• This chapter provides an overview of the different channels of science-industry knowledge transfer, distinguishing the formal ones from the informal. It then presents the methods and data sources that have been used to measure the contributions of public research to innovation, summarising the channels of interaction captured by each approach and outlining the respective advantages and drawbacks of each. The final section discusses the main challenges that arise in assessing the impacts of public research policies on innovation.

  • This chapter explores the direct contribution of public research to technical inventions, based on a newly compiled database covering 36 countries over the period 1992-2013 that matches data on public research institutions and patent applications to the European Patent Office. Based on this data, it looks at technology trends in university patenting; trends in university-industry research collaboration (based on joint patenting activity); differences in the characteristics of public research patents and private patents; and the impact of public research institutions on local innovation (i.e. the importance of geographic proximity). The last section explores the characteristics of academic start-ups based on data from Crunchbase for OECD and BRICS countries for the period 2001-16. It presents trends observed with three types of academic start-ups: companies with a student founder, a PhD founder, and a founder with research experience.
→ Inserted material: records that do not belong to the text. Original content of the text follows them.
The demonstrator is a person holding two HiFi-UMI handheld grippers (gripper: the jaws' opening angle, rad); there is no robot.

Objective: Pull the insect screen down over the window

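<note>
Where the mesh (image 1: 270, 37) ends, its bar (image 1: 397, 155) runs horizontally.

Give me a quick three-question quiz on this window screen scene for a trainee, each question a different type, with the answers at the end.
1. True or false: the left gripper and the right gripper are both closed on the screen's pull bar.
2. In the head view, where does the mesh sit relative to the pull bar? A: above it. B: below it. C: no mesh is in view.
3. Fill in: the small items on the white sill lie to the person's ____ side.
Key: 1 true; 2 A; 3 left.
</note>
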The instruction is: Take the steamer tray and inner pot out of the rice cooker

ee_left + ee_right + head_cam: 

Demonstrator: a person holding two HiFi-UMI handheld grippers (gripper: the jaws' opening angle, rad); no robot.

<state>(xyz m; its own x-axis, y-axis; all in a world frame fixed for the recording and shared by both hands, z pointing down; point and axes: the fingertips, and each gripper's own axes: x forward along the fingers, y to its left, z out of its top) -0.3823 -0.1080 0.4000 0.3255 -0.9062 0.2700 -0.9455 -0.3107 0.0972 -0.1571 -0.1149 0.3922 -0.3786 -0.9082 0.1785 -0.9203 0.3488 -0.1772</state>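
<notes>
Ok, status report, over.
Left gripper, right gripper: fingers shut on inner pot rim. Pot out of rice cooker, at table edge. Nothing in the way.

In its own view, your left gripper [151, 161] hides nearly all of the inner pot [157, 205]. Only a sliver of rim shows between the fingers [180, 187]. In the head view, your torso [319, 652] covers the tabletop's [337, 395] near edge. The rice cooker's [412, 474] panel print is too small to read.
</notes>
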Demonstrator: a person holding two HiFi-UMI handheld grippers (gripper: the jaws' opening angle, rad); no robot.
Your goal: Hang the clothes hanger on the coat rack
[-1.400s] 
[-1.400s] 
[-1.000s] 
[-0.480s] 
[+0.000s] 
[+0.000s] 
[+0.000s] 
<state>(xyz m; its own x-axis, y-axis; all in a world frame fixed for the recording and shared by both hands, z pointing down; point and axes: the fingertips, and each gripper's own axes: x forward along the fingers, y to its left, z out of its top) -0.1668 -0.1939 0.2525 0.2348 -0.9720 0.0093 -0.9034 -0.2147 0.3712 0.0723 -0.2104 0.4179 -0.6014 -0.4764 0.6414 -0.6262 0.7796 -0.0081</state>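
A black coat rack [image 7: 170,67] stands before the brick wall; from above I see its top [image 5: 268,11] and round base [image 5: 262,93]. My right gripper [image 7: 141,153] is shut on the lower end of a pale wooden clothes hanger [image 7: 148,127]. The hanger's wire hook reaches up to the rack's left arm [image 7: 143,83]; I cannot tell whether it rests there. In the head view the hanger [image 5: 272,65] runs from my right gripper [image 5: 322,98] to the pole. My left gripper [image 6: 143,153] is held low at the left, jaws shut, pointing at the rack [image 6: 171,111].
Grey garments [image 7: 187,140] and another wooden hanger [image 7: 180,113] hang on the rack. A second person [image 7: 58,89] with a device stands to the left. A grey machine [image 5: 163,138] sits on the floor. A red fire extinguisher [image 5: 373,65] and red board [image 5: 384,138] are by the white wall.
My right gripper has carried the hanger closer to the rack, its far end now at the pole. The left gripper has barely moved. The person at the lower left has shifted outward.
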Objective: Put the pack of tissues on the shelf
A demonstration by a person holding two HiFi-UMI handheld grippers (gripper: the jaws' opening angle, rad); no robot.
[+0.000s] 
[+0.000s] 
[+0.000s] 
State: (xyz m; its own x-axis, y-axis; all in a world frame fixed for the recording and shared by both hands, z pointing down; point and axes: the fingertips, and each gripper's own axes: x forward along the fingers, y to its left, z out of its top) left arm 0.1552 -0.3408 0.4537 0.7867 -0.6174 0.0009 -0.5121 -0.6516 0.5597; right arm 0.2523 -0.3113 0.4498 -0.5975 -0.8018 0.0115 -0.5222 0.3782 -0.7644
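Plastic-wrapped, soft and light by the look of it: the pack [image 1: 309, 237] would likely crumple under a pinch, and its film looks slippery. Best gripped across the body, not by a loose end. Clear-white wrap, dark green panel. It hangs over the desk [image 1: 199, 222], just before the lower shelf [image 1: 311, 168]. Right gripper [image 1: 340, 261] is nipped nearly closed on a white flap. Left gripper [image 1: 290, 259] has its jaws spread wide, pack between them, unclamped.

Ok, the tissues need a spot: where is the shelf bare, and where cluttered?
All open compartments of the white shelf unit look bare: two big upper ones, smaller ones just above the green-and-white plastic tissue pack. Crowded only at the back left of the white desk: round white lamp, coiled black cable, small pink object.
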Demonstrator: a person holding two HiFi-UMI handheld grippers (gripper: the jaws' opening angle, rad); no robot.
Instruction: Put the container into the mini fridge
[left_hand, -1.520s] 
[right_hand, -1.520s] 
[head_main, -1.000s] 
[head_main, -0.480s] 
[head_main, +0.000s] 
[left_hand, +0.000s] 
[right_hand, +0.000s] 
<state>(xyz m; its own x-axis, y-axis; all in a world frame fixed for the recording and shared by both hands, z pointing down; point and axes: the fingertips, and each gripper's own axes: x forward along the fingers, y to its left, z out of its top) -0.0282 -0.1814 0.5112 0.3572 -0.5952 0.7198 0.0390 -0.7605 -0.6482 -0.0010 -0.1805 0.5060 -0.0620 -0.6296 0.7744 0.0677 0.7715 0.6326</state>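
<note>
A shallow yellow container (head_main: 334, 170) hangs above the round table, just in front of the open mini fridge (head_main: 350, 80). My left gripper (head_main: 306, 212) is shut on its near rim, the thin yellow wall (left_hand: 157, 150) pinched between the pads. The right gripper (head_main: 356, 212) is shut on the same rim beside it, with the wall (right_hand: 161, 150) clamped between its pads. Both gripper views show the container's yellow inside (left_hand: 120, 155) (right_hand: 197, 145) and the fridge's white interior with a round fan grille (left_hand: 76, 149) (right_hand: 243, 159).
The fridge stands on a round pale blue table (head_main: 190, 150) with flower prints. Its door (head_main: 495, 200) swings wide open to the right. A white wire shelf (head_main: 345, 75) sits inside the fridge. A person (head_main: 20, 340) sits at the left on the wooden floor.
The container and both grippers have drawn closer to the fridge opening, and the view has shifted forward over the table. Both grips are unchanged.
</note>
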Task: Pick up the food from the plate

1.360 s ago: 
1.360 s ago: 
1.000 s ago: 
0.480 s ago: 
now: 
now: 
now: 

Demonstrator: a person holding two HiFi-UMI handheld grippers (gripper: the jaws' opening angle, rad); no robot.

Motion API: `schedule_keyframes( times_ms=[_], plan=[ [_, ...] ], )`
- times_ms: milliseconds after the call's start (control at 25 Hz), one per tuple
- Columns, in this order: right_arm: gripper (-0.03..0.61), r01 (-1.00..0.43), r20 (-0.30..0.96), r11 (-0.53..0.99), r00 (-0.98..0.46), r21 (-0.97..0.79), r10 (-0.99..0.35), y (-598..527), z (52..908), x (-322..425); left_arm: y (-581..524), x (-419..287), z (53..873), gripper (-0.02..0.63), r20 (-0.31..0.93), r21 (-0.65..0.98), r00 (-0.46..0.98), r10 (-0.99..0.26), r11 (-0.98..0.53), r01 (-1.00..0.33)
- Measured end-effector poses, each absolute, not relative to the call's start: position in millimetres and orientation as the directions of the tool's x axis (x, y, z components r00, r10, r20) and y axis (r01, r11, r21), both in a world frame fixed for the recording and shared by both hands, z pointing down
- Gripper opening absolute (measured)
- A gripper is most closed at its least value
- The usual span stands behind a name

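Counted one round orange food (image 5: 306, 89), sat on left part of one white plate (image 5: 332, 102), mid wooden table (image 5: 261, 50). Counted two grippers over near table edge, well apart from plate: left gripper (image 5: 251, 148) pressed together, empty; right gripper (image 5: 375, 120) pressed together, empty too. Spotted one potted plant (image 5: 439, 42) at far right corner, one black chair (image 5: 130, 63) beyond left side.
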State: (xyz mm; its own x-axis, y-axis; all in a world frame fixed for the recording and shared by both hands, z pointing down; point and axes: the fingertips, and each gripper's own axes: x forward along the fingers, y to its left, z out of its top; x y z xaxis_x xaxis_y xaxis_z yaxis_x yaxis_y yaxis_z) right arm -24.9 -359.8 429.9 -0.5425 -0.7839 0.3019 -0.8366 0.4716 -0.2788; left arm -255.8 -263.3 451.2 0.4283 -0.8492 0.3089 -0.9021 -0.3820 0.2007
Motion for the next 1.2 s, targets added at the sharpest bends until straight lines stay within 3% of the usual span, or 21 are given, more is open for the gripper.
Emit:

  • This chapter explores a new approach to assessing knowledge transfer using labour force survey data, and applies it to assess the contributions of graduates in social sciences to different industries. It first briefly describes the challenges in assessing social scientists’ contribution to knowledge transfer and industry innovation. It then provides evidence on how graduates in social sciences contribute to different economic sectors compared to those in other disciplines, building on existing evidence based on patent data and case studies, and then exploiting new evidence from labour force surveys. The chapter discusses the advantages of using this approach for capturing the flow of human capital from university to industry, and outlines the caveats.